## PROMPT
Copy out every line of the data that follows, exactly.

## INFORMATION SUPPLIED
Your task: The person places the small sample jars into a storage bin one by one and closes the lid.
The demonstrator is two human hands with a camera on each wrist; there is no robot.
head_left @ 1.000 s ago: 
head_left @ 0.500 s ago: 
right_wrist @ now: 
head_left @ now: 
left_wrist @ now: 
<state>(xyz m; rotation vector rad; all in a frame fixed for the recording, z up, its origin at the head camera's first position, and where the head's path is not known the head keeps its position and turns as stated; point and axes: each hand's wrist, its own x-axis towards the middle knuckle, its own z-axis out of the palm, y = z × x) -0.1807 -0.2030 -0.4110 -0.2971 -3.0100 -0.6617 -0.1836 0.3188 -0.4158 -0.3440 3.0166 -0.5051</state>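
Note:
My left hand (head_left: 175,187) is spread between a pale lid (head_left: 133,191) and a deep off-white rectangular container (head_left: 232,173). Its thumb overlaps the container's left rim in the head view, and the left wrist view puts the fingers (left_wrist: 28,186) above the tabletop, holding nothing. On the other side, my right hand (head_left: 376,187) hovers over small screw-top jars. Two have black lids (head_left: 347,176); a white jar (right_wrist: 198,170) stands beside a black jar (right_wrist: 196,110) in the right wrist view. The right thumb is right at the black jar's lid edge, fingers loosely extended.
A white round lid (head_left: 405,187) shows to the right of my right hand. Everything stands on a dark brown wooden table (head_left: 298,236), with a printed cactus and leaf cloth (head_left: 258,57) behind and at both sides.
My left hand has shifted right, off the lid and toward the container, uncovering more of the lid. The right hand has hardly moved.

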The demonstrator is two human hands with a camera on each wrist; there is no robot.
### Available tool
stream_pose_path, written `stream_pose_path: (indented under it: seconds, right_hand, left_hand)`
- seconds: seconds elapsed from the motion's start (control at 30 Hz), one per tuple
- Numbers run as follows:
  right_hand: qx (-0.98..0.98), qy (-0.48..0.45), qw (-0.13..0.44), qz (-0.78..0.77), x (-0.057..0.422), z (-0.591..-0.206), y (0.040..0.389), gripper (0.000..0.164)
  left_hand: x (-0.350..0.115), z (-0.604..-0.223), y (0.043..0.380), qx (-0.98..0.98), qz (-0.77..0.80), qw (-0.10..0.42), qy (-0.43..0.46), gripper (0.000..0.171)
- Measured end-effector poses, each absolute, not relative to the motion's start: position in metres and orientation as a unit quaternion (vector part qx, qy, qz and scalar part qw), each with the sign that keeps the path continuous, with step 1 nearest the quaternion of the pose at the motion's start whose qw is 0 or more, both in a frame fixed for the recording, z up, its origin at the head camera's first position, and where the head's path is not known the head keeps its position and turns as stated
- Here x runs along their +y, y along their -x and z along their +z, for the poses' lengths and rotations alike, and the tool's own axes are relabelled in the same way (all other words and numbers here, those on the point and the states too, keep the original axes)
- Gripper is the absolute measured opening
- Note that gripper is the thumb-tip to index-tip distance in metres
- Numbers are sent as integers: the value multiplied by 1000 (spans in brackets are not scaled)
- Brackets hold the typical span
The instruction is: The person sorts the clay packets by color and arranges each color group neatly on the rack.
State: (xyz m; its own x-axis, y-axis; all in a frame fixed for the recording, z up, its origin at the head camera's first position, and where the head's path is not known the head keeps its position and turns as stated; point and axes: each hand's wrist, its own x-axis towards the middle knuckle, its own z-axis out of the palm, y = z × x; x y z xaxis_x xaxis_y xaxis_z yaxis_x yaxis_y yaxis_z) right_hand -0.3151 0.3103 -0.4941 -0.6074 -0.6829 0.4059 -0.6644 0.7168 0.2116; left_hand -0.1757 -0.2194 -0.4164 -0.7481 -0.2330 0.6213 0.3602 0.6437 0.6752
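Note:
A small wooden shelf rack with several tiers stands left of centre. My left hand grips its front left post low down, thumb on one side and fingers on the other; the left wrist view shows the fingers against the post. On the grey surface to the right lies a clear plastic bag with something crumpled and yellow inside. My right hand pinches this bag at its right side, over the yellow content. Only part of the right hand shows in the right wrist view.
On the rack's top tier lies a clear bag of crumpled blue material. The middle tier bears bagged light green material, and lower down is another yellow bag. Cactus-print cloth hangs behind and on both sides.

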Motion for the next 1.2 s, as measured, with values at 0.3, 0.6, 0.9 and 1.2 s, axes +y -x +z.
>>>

## SOLUTION TO THIS PROBLEM
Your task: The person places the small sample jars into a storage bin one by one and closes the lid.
The demonstrator is two human hands with a camera on each wrist; there is no robot.
head_left @ 1.000 s ago: 
head_left @ 0.500 s ago: 
right_wrist @ now: 
head_left @ now: 
left_wrist @ now: 
<state>(xyz m; rotation vector rad; all in a frame fixed for the recording, z up, its origin at the head camera's first position, and where the head's path is not known the head keeps its position and turns as stated; point and axes: each hand's wrist, its own x-axis towards the middle knuckle, its own z-axis out of the palm, y = z × x) -0.1807 -0.2030 -0.4110 -0.2971 -3.0100 -0.6617 -0.1836 0.3188 -0.4158 -0.3440 3.0166 -0.5051</state>
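Note:
My left hand (head_left: 175,187) is spread between a pale lid (head_left: 133,191) and a deep off-white rectangular container (head_left: 232,173). Its thumb overlaps the container's left rim in the head view, and the left wrist view puts the fingers (left_wrist: 28,186) above the tabletop, holding nothing. On the other side, my right hand (head_left: 376,187) hovers over small screw-top jars. Two have black lids (head_left: 347,176); a white jar (right_wrist: 198,170) stands beside a black jar (right_wrist: 196,110) in the right wrist view. The right thumb is right at the black jar's lid edge, fingers loosely extended.
A white round lid (head_left: 405,187) shows to the right of my right hand. Everything stands on a dark brown wooden table (head_left: 298,236), with a printed cactus and leaf cloth (head_left: 258,57) behind and at both sides.
My left hand has shifted right, off the lid and toward the container, uncovering more of the lid. The right hand has hardly moved.
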
The demonstrator is two human hands with a camera on each wrist; there is no robot.
### Available tool
stream_pose_path, written `stream_pose_path: (indented under it: seconds, right_hand, left_hand)`
- seconds: seconds elapsed from the motion's start (control at 30 Hz), one per tuple
- Numbers run as follows:
  right_hand: qx (-0.98..0.98), qy (-0.48..0.45), qw (-0.13..0.44), qz (-0.78..0.77), x (-0.057..0.422), z (-0.591..-0.206), y (0.040..0.389), gripper (0.000..0.164)
  left_hand: x (-0.350..0.115), z (-0.604..-0.223), y (0.043..0.380), qx (-0.98..0.98), qz (-0.77..0.80), qw (-0.10..0.42), qy (-0.43..0.46), gripper (0.000..0.171)
- Measured end-effector poses, each absolute, not relative to the motion's start: position in metres and orientation as a unit quaternion (vector part qx, qy, qz and scalar part qw), each with the sign that keeps the path continuous, with step 1 nearest the quaternion of the pose at the motion's start whose qw is 0 or more, both in a frame fixed for the recording, z up, its origin at the head camera's first position, and where the head's path is not known the head keeps its position and turns as stated
- Here x runs along their +y, y along their -x and z along their +z, for the poses' lengths and rotations alike, and the tool's own axes are relabelled in the same way (all other words and numbers here, those on the point and the states too, keep the original axes)
- Gripper is the absolute measured opening
- Note that gripper is the thumb-tip to index-tip distance in metres
- Numbers are sent as integers: the value multiplied by 1000 (spans in brackets are not scaled)
- Brackets hold the typical span
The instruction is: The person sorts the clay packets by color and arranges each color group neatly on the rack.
State: (xyz m; its own x-axis, y-axis; all in a frame fixed for the recording, z up, its origin at the head camera's first position, and where the head's path is not known the head keeps its position and turns as stated; point and axes: each hand's wrist, its own x-axis towards the middle knuckle, its own z-axis out of the palm, y = z × x; x y z xaxis_x xaxis_y xaxis_z yaxis_x yaxis_y yaxis_z) right_hand -0.3151 0.3103 -0.4941 -0.6074 -0.6829 0.4059 -0.6644 0.7168 0.2116; left_hand -0.1757 -0.2194 -0.4164 -0.7481 -0.2330 0.6213 0.3602 0.6437 0.6752
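Note:
A small wooden shelf rack with several tiers stands left of centre. My left hand grips its front left post low down, thumb on one side and fingers on the other; the left wrist view shows the fingers against the post. On the grey surface to the right lies a clear plastic bag with something crumpled and yellow inside. My right hand pinches this bag at its right side, over the yellow content. Only part of the right hand shows in the right wrist view.
On the rack's top tier lies a clear bag of crumpled blue material. The middle tier bears bagged light green material, and lower down is another yellow bag. Cactus-print cloth hangs behind and on both sides.
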
Motion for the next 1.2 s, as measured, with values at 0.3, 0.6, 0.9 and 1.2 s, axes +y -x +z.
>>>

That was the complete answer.